Fuchs endothelial corneal dystrophy (FECD) is a progressive disorder characterized by corneal endothelial decompensation leading to corneal edema, clouding, and vision impairment. Despite improved understanding over the last century since its first description, the exact mechanism(s) behind the pathogenesis of FECD remain unknown, and surgical correction is the only effective treatment available. Previous studies have suggested a role for changes in aqueous humor (AH) composition in FECD pathogenesis, so to explore this possibility, we probed the AH proteome for alterations correlating with end-stage corneal disease. Following albumin depletion we performed label-free quantitative tandem mass spectrometry on proteins isolated from patients with and without FECD who were scheduled to undergo routine cataract extraction.

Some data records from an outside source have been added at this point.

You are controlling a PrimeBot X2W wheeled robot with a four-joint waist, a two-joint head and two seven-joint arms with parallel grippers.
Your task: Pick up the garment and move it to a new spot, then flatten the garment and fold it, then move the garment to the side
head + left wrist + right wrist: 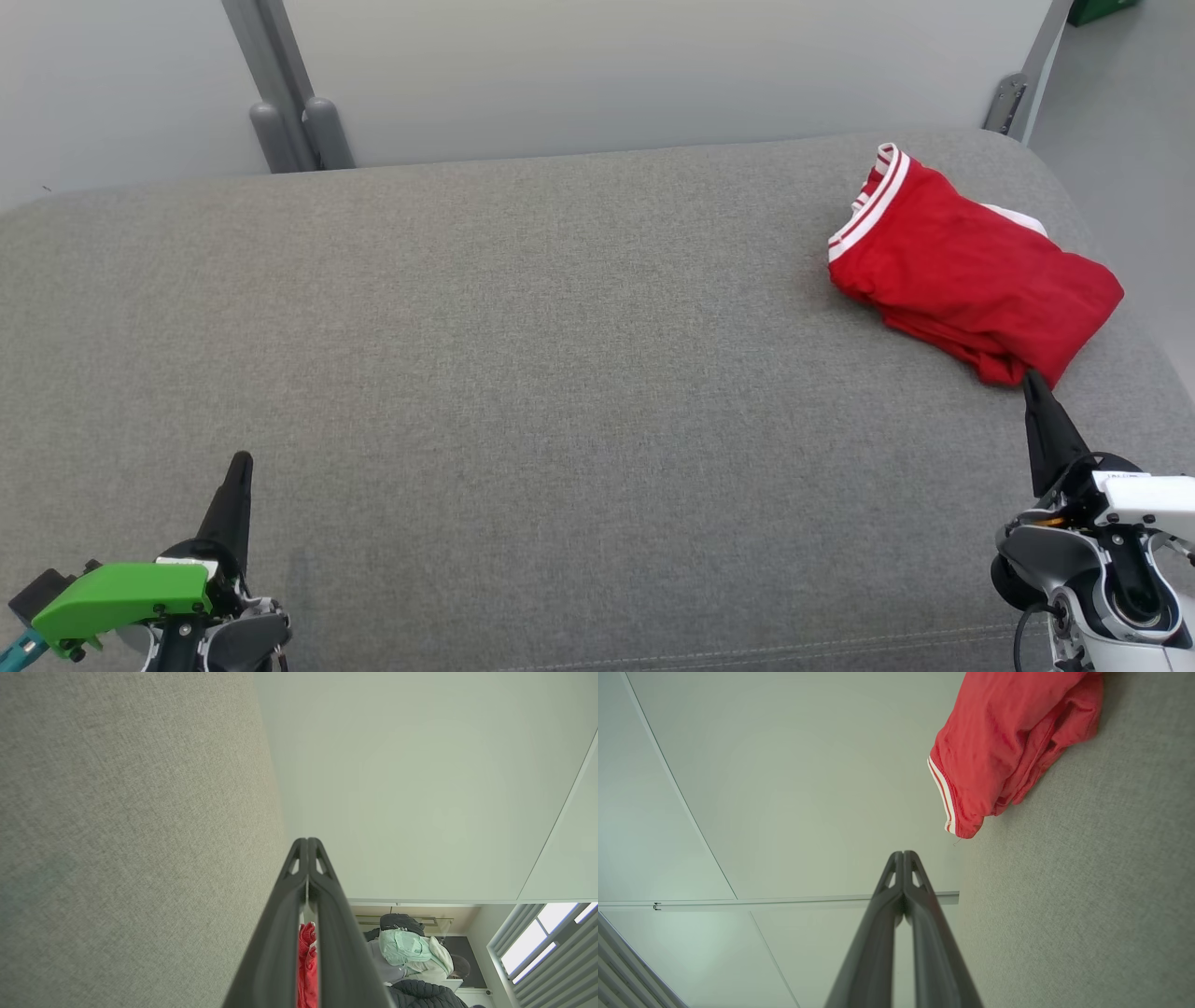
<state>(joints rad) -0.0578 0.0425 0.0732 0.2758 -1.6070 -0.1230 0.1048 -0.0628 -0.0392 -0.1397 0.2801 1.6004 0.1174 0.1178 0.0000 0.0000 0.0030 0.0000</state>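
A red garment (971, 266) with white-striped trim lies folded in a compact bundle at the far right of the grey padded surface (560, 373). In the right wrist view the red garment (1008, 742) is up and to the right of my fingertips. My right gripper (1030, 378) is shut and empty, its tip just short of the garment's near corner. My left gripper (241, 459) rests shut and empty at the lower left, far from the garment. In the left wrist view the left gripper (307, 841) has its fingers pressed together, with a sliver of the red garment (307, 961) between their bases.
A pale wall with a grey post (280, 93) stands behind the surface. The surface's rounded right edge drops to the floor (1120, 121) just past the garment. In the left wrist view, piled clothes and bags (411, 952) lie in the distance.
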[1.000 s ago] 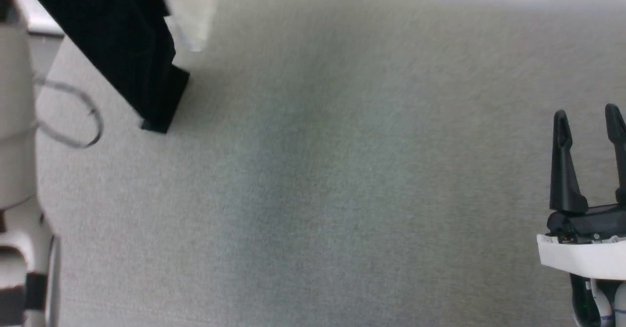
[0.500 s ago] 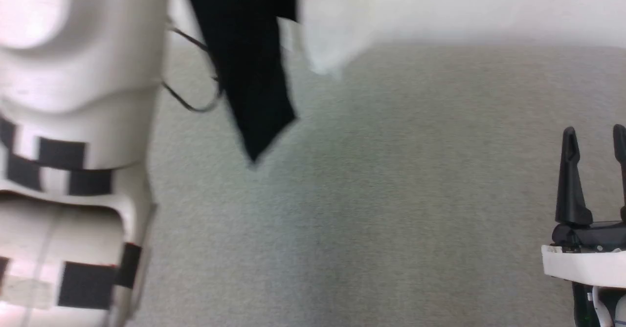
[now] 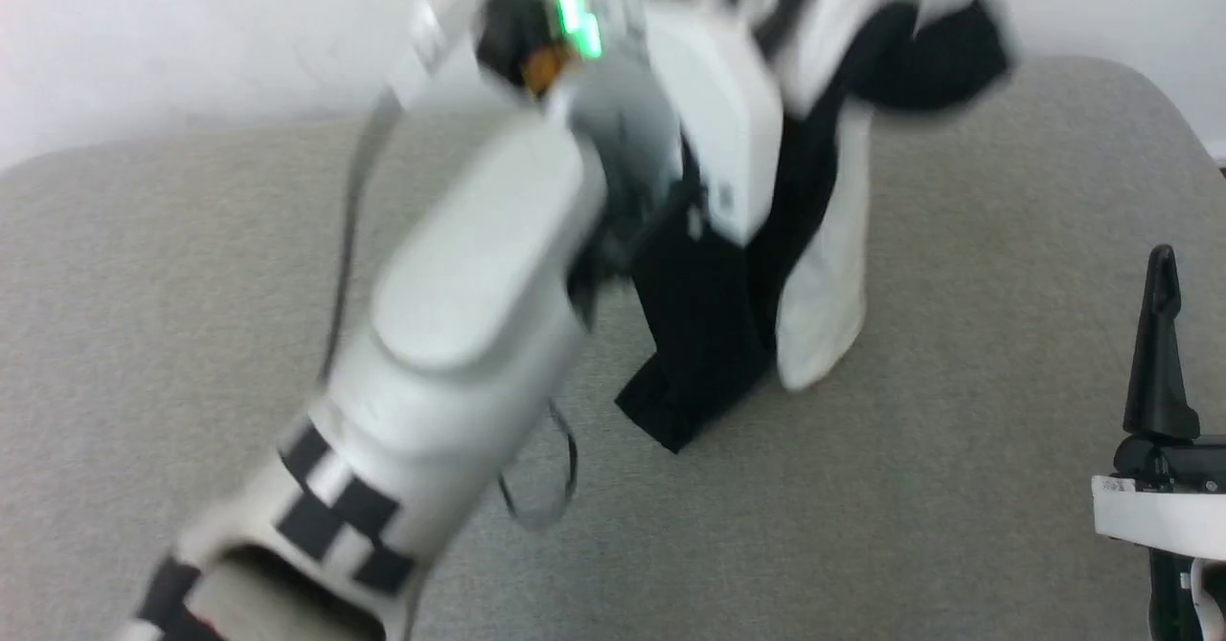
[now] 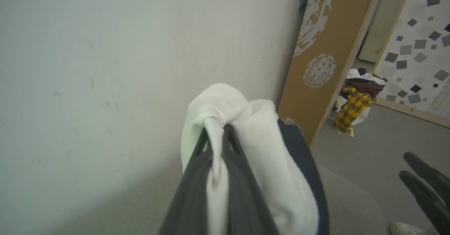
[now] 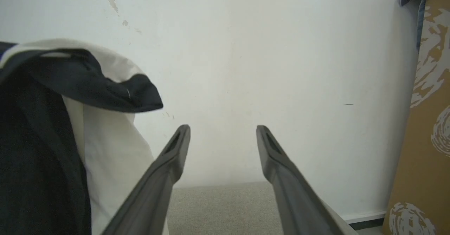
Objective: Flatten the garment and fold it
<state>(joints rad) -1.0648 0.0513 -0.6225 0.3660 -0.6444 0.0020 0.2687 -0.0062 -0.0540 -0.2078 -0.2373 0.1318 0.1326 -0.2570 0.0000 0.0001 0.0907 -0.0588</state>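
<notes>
Evidently nothing is flattened yet: the white, black-sleeved shirt (image 3: 714,334) is clamped, bunched, in the left jaws; right jaws spread.

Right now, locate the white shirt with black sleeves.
The white shirt hangs bunched from the left gripper, over the far middle of the grey table in the head view, left of the open right gripper.

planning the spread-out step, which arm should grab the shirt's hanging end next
Right, probably. The right tool is open and free beside the garment, which hangs bunched over the table; the left tool is shut on its top.
</notes>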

We identified 64 proteins, most of which were identified in previous AH proteomic studies of patients with cataracts, in the albumin-depleted fraction. The levels of five of these were significantly lower (afamin, complement C3, histidine-rich glycoprotein, immunoglobulin heavy [IgH], and protein family with sequence similarity 3, member C [FAM3C]), while the levels of one (suprabasin) was significantly higher in patients with FECD compared to controls (p≤0.01). We also identified 34 proteins in the albumin-bound fraction, four of which were significantly elevated in patients with FECD including a hemoglobin fragment, immunoglobulin kappa (IgK), immunoglobulin lambda (IgL), and uncharacterized protein albumin (ALB), (p≤0.01). Although it has been reported that females have a greater extent of disease than males, we were unable to detect any significant differences in protein levels due to gender. Because FECD is a progressive disorder, regression analyses were performed to determine any significant correlations with age, and of interest retinol-binding protein 3 was significantly correlated with age in patients with FECD (p≤0.01), whereas no proteins in the control group correlated with age. This is the first report indicating alterations in the AH proteome with FECD, and taken together this study suggests several novel hypotheses regarding AH proteins role in FECD pathogenesis.